Friends, our good sis once reminded us that a good milkshake brings all the boys to the yard and she ain’t never lied. While ALL the boys may come running, most of them make me want to run right back inside the house, especially in these online dating streets. I’ve gone down Hinge Highway, Bumble Boulevard, and Tinder Trail and have discovered that they are different roads that lead to the same men. Jail birds, Cheaters, Polyamorous triad or threesome seekers and One Night Standers. It’s a lot and in my opinion, it is truly the ghetto. GHETTO! I have to let my friends in on that one time one of these men actually got the chance to take a sip of the milkshake in my yard.  Let’s get into it!

So boom! One day I’m lying on the couch bored out of my mind, when I get a notification telling me that I made a match.  I thought to myself, this is the moment I’m going to “meet” the man of my little online dreams. And a dream it was. I meannnnn, homie was bald just like I like em; fine just like I like em and dark chocolate just like I like em. Did I mention fine? (Focus Tia). He led the convo and immediately I was intrigued. When he asked me to hang out I jumped at the opportunity. This man must’ve known that I would be nervous meeting him, so he suggested the most magical place on earth in my opinion: TARGET (he clearly understood the assignment). And what a magical time it was. Then all of a sudden, the rabbit was pulled out of the hat.

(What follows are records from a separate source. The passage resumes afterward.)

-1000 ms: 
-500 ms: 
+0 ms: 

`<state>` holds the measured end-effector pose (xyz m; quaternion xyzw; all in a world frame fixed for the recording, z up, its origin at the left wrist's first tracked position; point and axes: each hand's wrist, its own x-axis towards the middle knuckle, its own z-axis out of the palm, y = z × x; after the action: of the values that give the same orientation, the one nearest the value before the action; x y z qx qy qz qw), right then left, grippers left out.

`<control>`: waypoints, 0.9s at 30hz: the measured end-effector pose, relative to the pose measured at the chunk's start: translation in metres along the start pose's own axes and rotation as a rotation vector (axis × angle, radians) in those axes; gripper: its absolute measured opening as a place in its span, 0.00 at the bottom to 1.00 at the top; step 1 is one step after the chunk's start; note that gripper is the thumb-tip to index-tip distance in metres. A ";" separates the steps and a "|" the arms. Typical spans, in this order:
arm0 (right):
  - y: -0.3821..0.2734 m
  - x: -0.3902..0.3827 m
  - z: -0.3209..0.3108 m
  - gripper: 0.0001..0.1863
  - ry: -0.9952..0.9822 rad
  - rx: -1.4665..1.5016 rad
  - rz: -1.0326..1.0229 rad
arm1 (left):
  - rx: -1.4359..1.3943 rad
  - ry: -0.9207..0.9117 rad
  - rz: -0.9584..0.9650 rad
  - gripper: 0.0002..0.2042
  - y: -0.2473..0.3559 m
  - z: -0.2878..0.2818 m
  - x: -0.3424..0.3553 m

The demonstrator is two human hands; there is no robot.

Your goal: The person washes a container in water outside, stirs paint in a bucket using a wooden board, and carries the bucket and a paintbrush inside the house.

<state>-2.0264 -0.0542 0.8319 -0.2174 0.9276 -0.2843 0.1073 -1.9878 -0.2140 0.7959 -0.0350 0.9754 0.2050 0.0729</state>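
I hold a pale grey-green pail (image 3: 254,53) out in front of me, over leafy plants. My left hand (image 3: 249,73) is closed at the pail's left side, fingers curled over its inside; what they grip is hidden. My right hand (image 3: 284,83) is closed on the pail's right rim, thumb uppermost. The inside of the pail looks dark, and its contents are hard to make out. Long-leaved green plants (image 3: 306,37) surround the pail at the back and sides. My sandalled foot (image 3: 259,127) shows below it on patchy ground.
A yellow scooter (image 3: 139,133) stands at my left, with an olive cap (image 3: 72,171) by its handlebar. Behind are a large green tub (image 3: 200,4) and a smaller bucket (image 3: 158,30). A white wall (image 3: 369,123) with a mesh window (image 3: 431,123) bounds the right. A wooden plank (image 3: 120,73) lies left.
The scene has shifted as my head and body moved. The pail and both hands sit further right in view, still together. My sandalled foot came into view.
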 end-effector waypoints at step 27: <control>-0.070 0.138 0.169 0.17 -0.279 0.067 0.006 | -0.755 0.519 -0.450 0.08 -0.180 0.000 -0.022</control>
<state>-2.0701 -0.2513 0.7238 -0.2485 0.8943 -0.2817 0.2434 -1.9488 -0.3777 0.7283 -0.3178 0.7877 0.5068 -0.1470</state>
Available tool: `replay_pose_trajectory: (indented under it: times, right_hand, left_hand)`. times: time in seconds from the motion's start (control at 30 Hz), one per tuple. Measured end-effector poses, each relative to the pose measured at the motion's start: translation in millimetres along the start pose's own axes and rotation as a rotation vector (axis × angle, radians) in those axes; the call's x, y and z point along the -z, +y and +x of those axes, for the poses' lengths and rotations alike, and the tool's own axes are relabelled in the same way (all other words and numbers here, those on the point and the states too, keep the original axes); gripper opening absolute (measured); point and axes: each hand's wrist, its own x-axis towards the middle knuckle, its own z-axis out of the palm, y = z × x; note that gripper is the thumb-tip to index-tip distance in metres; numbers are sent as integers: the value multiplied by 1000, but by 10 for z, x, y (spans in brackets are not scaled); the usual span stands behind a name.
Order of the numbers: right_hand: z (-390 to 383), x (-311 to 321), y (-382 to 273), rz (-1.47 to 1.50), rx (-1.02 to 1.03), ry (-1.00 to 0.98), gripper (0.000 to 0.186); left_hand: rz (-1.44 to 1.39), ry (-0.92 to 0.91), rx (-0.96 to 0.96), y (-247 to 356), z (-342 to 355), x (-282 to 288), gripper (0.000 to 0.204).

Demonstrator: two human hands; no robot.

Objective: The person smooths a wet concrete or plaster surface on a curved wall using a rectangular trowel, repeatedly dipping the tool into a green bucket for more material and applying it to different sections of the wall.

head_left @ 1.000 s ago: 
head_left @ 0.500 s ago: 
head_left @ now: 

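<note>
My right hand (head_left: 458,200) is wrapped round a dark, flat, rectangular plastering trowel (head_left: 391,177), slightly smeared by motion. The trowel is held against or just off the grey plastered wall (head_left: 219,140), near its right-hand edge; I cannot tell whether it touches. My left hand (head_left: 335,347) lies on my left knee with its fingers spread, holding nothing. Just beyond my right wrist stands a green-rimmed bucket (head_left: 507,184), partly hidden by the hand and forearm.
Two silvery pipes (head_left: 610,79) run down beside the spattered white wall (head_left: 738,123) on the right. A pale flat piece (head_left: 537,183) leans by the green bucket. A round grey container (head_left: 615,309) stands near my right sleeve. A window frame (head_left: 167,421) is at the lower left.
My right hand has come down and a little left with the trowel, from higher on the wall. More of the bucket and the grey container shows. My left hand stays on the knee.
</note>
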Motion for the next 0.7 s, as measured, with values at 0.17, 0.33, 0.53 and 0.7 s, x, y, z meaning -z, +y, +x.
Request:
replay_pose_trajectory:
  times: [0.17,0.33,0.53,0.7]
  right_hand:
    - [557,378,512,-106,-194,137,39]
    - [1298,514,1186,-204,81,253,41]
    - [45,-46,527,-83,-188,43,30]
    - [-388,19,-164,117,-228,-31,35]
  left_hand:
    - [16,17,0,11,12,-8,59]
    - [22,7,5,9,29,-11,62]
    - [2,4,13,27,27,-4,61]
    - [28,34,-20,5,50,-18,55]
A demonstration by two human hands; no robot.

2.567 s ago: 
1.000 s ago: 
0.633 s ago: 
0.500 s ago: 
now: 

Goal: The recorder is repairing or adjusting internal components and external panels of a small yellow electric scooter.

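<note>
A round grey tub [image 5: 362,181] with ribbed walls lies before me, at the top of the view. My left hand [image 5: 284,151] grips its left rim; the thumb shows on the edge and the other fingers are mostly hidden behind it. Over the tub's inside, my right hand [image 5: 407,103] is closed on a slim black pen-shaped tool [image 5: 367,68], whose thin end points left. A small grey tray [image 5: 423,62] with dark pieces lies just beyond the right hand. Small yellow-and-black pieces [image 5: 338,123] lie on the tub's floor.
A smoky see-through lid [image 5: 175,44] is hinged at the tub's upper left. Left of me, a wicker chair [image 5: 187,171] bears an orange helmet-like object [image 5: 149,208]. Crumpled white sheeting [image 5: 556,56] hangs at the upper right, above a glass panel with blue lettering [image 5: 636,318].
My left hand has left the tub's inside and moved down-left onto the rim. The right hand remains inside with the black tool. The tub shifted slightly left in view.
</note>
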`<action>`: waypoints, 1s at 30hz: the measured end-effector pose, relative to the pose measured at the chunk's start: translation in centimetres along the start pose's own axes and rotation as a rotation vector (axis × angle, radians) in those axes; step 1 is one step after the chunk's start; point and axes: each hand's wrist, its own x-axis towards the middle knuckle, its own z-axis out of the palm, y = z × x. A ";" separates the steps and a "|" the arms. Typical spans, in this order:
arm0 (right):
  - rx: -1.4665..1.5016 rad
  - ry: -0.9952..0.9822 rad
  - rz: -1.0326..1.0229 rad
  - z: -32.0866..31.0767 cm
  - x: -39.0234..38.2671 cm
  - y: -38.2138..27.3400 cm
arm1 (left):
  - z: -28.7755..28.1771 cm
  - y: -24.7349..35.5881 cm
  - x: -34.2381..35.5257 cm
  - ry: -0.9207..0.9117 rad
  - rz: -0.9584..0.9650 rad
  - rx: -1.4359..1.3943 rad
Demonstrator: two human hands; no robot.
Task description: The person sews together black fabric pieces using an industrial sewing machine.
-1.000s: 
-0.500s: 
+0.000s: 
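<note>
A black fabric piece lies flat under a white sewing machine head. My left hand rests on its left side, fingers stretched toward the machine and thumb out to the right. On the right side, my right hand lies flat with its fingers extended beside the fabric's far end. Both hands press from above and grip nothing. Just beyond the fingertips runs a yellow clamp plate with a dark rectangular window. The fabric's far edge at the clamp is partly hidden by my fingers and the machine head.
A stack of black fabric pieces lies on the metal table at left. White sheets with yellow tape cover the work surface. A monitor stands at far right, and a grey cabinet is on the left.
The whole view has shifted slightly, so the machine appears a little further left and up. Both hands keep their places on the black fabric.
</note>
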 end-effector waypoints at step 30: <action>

Per usual, one little three letter word pushed pause on everything. Alexa play “ let’s talk about sex, baby”. One day I casually mentioned my vow of celibacy and you would’ve thought the trumpet was about to blow and we were all going up in the rapture at that very moment honey. Mr. Chocolate just couldn’t fathom how someone could not engage in the horizontal tango for a few months, less more years. Now at first I didn’t mind answering his questions and trying to pacify his crushed intentions and ego, but at this point buddy wanted to talk about it all day everyday. I mean I get that hearing that is rare, but now I feel like you’re not just curious anymore.  After telling me no man was ever going to want me without sex, we mutually decided that this isn’t the ideal situation for either us and exited stage left. Well that is until his little bald headed self caught me off guard and popped back up saying he wants that old thing back. Child bye. Then it hit me, don’t get mad, get even. I thought to myself clearly if he can talk about it, he can definitely be about it.